The humidity has been ruinous on my sinuses lately; it’s so weird for it to be so hot and humid already this year. My windows are covered in condensation this morning, which is unusual for this time of year–that new HVAC system clearly works extremely well–an I am going to head to the gym later this morning for my weekend workout. The rain kept me from going earlier in the week, so for the last two weeks I’ve only had two workouts per week; not goo, but better than one and much better than not going at all. I need to get some new workout clothes, though; I haven’t bought workout shorts in well over ten years and thus they not only don’t fit properly but are also a little on the worn out side, and the more hot and humid it gets the less likely I am to want to wear sweat pants to the gym. I found some T-shirts in my T-shirt drawer back from the days when I could squeeze into a medium (I now wear extra large) and so I disposed of them as well. I really would like to get this book finished and turned in on Thursday the 1st (this week!) so I can spend my three day Easter weekend cleaning out books and going through my clothes.

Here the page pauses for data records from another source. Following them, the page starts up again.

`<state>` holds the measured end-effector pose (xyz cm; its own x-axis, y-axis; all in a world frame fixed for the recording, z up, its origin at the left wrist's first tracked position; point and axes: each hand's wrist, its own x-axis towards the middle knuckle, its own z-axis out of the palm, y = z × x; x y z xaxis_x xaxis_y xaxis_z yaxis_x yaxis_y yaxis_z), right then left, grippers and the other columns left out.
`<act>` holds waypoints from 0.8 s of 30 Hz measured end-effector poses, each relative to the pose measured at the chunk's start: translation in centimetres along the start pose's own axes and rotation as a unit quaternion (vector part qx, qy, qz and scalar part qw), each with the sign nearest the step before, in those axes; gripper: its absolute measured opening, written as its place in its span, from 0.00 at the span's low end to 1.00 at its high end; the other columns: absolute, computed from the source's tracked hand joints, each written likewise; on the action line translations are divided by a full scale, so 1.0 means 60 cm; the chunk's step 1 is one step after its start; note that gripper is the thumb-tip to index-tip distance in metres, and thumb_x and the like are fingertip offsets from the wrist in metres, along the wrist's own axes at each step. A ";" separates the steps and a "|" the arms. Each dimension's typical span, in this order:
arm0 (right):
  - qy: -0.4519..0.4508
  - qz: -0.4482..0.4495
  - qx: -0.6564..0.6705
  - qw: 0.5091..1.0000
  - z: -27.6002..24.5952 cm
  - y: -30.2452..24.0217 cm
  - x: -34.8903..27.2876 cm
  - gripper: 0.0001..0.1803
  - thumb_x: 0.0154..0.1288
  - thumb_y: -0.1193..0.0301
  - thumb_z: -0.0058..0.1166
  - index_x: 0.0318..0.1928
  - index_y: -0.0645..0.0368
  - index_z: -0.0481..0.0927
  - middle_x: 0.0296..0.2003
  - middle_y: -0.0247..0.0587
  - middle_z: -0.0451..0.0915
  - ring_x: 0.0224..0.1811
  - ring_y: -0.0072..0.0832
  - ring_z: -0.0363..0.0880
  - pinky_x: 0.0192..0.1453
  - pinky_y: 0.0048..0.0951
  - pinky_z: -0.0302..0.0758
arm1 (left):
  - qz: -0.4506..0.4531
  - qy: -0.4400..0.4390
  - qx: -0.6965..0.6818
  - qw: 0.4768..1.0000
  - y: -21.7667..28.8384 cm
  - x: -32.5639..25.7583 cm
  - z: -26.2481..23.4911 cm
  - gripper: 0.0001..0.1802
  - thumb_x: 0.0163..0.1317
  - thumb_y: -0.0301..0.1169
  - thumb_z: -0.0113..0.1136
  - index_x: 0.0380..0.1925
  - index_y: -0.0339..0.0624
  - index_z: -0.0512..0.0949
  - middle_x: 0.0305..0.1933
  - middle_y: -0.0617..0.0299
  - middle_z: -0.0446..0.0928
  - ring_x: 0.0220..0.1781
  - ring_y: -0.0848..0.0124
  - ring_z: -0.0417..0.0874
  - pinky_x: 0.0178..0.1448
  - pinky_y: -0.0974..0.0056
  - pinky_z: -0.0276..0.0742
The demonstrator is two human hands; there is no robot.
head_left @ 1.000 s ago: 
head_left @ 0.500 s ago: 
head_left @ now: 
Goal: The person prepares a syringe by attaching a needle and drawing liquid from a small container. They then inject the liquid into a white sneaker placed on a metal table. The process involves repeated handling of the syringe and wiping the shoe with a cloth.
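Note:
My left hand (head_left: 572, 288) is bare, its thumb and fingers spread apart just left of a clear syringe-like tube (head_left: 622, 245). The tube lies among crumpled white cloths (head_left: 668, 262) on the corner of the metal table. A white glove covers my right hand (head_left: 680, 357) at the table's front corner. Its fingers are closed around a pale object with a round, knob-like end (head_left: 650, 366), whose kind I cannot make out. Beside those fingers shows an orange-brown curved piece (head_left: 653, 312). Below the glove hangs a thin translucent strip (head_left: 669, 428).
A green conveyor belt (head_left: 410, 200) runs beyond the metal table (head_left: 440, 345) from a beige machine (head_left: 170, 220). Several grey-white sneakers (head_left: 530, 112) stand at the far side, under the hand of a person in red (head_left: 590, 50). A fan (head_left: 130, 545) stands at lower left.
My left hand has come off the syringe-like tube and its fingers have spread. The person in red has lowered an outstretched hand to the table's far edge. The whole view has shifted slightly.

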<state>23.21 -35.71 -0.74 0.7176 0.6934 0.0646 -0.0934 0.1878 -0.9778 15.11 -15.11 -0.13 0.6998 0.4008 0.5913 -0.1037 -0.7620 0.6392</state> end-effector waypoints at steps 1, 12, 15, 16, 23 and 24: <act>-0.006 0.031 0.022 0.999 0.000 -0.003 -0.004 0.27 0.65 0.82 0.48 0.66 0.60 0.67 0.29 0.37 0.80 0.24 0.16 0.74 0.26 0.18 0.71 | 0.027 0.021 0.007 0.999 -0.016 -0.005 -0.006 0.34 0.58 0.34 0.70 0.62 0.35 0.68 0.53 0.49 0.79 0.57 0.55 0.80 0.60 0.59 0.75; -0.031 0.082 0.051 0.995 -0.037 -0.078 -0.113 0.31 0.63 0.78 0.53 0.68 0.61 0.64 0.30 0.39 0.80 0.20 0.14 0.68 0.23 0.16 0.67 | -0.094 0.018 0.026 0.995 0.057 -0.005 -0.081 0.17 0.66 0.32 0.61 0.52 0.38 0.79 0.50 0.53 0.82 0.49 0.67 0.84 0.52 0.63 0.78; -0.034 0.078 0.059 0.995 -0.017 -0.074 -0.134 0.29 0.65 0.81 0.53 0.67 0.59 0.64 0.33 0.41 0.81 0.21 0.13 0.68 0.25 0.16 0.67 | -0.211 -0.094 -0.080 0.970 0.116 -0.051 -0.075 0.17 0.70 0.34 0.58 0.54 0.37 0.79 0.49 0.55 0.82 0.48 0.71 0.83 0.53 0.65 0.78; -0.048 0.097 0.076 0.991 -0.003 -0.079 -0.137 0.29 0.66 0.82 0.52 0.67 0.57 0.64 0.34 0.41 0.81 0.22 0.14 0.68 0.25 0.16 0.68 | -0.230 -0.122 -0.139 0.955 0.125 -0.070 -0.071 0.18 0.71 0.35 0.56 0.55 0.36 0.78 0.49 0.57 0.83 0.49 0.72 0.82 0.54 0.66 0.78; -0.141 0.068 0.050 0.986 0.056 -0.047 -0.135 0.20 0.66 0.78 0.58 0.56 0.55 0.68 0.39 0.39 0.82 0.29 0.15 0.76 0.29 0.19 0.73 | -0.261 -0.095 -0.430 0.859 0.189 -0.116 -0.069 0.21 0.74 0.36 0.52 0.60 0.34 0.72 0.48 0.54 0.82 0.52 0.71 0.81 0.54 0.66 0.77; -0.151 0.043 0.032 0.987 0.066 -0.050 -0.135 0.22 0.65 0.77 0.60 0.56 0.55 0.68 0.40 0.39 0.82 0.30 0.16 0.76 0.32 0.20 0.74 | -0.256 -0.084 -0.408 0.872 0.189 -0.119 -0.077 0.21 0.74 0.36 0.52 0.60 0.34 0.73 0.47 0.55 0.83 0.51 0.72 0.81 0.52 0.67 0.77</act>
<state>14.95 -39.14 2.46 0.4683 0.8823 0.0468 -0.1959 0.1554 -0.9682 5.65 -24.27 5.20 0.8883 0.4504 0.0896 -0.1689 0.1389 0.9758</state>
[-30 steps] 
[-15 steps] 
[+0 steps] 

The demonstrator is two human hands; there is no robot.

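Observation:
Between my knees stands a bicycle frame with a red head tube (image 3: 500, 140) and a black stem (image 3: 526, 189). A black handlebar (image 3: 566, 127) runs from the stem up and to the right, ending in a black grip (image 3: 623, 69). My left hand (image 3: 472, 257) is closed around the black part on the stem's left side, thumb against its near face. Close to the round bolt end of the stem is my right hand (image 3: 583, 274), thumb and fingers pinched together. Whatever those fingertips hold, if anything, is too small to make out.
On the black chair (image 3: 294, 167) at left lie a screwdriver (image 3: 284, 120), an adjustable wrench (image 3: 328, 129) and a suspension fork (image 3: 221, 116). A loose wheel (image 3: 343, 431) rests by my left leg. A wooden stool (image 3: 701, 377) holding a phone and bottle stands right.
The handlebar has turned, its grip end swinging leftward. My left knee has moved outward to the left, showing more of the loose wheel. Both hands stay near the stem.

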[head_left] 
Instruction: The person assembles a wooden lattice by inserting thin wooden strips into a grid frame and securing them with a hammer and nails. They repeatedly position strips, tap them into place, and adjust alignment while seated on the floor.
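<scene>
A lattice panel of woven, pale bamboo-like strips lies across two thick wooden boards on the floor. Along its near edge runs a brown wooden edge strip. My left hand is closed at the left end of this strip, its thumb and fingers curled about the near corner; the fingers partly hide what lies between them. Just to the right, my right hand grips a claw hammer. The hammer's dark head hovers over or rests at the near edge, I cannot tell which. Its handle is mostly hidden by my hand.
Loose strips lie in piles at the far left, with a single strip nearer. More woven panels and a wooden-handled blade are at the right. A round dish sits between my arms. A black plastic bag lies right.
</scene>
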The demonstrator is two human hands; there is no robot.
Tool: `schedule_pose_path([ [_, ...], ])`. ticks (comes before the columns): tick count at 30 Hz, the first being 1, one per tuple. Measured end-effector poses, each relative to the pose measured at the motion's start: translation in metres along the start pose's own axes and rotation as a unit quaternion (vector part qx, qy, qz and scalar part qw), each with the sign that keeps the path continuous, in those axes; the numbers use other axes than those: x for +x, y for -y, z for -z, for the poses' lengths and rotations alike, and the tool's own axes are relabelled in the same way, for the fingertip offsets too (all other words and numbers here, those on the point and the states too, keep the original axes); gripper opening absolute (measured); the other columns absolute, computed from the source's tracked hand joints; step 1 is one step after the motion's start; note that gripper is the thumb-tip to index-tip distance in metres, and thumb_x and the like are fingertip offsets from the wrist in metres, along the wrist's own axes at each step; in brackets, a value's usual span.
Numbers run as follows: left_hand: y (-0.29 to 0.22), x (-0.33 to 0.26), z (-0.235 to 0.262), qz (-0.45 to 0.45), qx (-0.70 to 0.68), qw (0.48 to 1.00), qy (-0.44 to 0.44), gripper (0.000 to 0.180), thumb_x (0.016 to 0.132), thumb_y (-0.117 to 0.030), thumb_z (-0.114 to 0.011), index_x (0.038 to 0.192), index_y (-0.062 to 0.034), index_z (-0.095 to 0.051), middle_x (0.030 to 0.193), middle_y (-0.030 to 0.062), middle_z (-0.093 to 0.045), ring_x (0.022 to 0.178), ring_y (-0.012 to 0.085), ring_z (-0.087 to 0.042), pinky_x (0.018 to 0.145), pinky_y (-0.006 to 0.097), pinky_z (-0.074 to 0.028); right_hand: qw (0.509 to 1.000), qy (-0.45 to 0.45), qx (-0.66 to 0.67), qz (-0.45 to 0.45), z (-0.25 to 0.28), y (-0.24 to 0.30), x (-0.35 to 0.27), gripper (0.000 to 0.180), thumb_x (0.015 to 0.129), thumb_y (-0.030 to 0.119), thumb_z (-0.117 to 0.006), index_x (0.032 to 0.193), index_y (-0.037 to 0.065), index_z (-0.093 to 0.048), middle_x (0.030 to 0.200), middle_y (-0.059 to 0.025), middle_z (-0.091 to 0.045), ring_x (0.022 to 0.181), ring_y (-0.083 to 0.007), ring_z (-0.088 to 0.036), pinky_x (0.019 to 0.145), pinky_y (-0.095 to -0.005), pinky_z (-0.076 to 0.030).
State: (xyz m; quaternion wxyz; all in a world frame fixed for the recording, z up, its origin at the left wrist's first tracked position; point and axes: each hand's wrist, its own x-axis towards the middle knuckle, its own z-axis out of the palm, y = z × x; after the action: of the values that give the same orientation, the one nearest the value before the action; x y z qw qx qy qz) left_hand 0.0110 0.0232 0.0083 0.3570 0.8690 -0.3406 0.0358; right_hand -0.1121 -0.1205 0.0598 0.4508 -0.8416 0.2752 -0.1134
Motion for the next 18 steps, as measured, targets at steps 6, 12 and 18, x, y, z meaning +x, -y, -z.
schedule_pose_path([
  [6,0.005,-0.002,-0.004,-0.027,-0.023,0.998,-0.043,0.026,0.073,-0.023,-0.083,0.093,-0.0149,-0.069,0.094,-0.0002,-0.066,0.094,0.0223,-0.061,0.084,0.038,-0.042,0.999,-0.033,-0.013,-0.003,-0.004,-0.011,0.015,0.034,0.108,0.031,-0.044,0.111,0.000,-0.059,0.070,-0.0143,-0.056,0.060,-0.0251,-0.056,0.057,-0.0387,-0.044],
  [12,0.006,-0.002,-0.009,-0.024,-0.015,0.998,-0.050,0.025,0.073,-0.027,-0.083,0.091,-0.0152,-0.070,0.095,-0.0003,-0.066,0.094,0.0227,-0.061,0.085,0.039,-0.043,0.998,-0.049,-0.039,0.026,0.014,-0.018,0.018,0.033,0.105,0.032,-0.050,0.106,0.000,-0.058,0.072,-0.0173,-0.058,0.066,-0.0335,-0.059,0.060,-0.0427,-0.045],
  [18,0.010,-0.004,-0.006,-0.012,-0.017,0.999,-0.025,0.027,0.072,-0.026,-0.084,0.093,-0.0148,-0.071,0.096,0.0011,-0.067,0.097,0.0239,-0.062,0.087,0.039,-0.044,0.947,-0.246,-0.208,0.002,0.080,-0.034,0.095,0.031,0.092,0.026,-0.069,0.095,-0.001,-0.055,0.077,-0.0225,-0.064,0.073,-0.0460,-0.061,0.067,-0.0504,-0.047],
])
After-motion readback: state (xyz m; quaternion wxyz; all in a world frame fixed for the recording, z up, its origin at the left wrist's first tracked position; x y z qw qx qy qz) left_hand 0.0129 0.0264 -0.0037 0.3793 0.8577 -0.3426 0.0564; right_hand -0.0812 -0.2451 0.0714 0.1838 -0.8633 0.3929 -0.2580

I’d also like to spend some time finishing The Russia House. I read another chapter yesterday and greatly enjoyed it; I am really looking forward to spending more time with LeCarré. I also want to start reading more of these books that I keep buying and adding to my TBR pile, which is mostly out of control these days–I also need to recognize that many essays I have wanted to write about books and authors I enjoyed won’t ever happen because I will never have the time to write them, nor will I ever have the time to go back and reread the books; there simply isn’t enough time for all the reading I want to do, and I have to be more realistic. Some are simply too long–much as I loved Anya Seton’s Green Darkness, Arthur Hailey’s Airport, and Herman Wouk’s Youngblood Hawke, there’s simply no way I can (or will) ever find the time to reread those books; let alone anything by Michener (I’ve been wanting to reread my favorite Michener, Centennial, for quite some time, but probably will never happen).

And once I have this book finished and turned in, I have to do some revisions of Bury Me in Shadows by May 1; I don’t think it’s anything major, really; a much more thorough copy edit, an additional clarifying sentence here and there, and then it will be finished, and then comes the first draft of Chlorine….at long last. There are also some submission calls I want to write for as well; we’ll see how that turns out, won’t we? But I think my stories “Death and the Handmaidens”, “The Blues Before Dawn”, and “Le Feu Follet” might actually have homes I can try to get them into; and there’s another call for a humorous mystery I’d like to take a shot at as well; my stories always seem to turn out to be darkly comic anyway.

And on that note, I am heading into the spice mines. Have a lovely Sunday, Constant Reader, and I will check in with you tomorrow.